Slingshot Arguments; Definite Descriptions; Plural Logic.
The family of arguments called “Slingshot Arguments” are a family of arguments underlying the fregean view that if sentences have reference at all, their references are their truth-values. Usually seen as a kind of collapsing argument, the slingshot consists in proving that, once you suppose that there are some items that are references of sentences (as facts or situations, for example), these items collapse into just two items: The True and The False. This is a dissertation about the slingshot which is dubbed Gödel’s slingshot. Gödel argued that there is a deep connection between these arguments and definite descriptions. More precisely, according to Gödel, if one adopts Russell’s interpretation of definite descriptions (which clashes with Frege’s view that definite descriptions are singular terms) it is possible to evade the slingshot. We challenge Gödel’s view in two manners, first by presenting a slingshot even with a russellian interpretation of definite descriptions and second by presenting a slingshot even when we change from singular terms to plural terms in the light of new developments of the so called Plural Logic.

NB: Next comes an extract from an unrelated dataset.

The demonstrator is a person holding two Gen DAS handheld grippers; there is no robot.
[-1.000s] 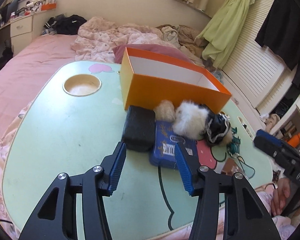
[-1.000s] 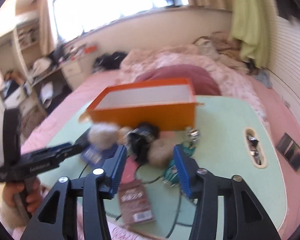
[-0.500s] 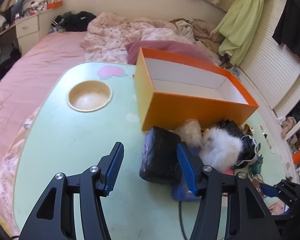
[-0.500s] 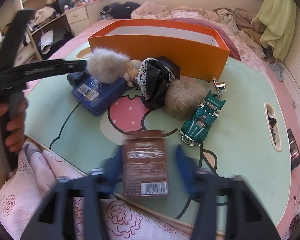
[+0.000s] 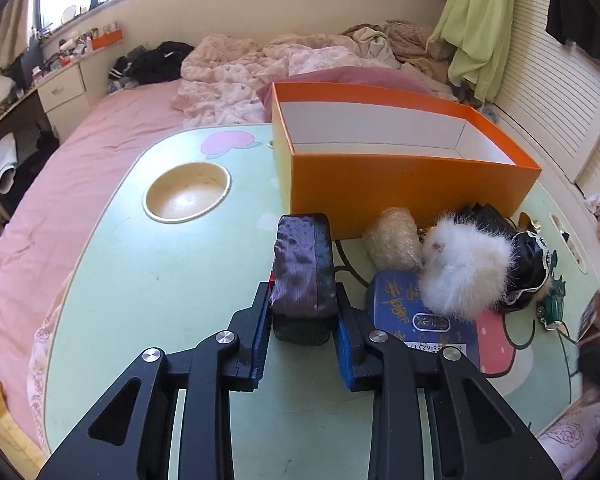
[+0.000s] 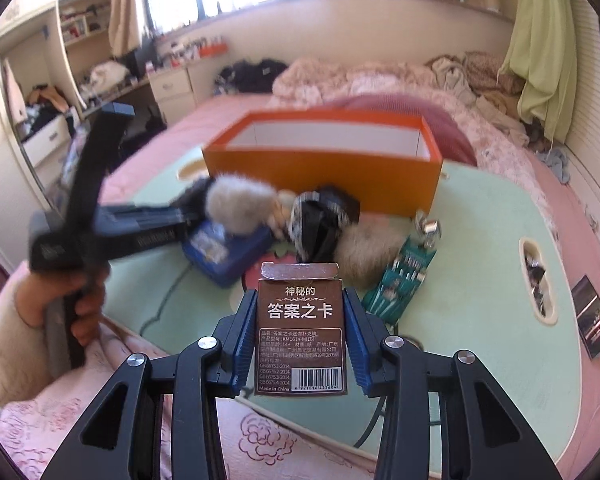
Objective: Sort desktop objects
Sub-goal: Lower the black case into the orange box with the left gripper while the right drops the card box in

The text is divided in three chapters, in the first chapter we present the discussion between Russell and Frege regarding definite descriptions, in the second chapter we present Gödel’s position and reconstructions of Gödel’s argument and in the third chapter we prove our slingshot argument for Plural Logic. In light of this results we conclude that we can recovered slingshots even with a russellian interpretation of definite descriptions or in a context of Plural Logic.